Along the same songlines as the modern men that claim they shouldn’t do diddly for the women in their lives on Valentine’s Day…that it shouldn’t be just once a year, and that love is an every day gift….well, so I sing a similar song to the 4th.

Every day is independence day, or can be if you make it. Choice. Choose strength. Choose happiness. Choose love. Choose giving. Choose growing. But before I go on sounding like the opener to Trainspotting, let’s catch up on the last month.

I’m finally happy in Eugene. Happier than I was in San Francisco since I returned last year. I have so much less stress. So many less social obligations, that it is a relief to be alone. And yes, quiet with myself in my room, though no one who knows me would believe that’s possible, or even interesting to me. But it is.
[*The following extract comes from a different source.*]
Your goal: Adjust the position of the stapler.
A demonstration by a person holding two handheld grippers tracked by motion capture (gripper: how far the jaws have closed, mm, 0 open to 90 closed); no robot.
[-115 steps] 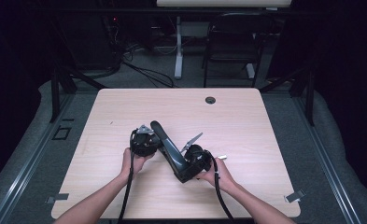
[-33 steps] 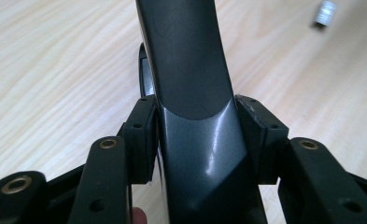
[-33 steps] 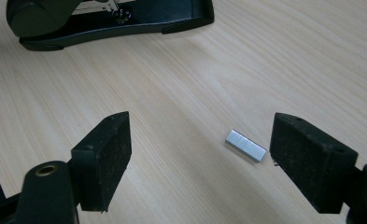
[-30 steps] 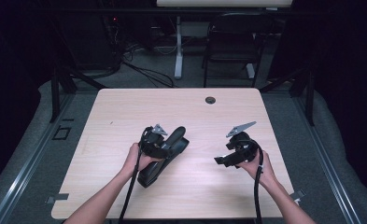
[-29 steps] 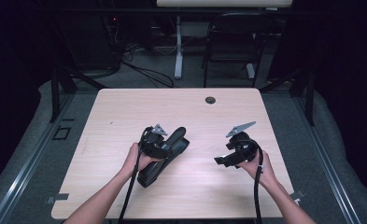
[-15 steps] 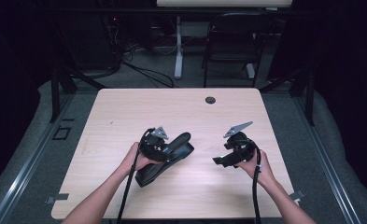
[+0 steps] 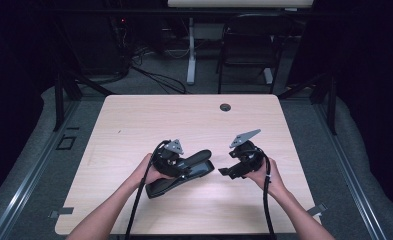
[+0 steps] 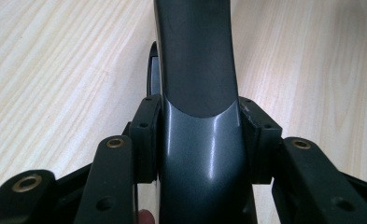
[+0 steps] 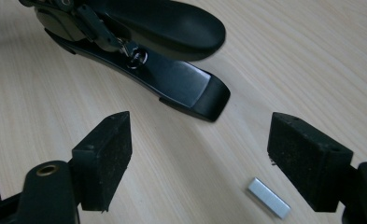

And a lot of my peace has to do with having my own place. This is a first for me. Even at this late age. I am enamoured with building a greater sense of independence for myself, at the same time that I’m disgusted that I’ve been waiting till I had this space to take action on making my writing a practice.

Yesterday I was at a minor leagues baseball game in small town America, if that’s what you want to call Eugene. (I’ve seen much smaller). We ran into some people we knew who also happened to have come to the Wild Writing Women event at Mother Kali’s in Eugene two Mondays before. They asked if I wake up at 8am and just write for a few hours every day. My friend, who knows me very well, started to laugh at the thought.

I didn’t like it. Sure it was true, but it wasn’t beyond me to instill writing as a practice. Afterall, I’ve known for at least eight years that’s what’s needed to improve, let alone get things done!

The day before I was going through Headlines from earlier in the year (Headlines are the daily bullets on the last 24 hours of our lives that I trade with my best friend from high school), and I saw that one in February was about missing a writing deadline. It followed with the comment that I could get a lot more done if I had my own place. And that was true to an extent, couch surfing is not conducive to productivity.

However, at the end of the day, we accomplish what we want to. I didn’t need to wait for this private space and leased computer to start my practice. I didn’t have to buy a special journal or new computer. Writing can be done anywhere, and cheaply. It’s not meant to be perfect the first time out, so there really are no excuses. I’ve said them all. I’ve done them all. But it’s my choice.

The first step to having people take you seriously, and to view you as serious about your passions, is to take yourself seriously first. Today I choose to start an article that’s been in my head a week. Check back here to see if I can bloody stick to my word.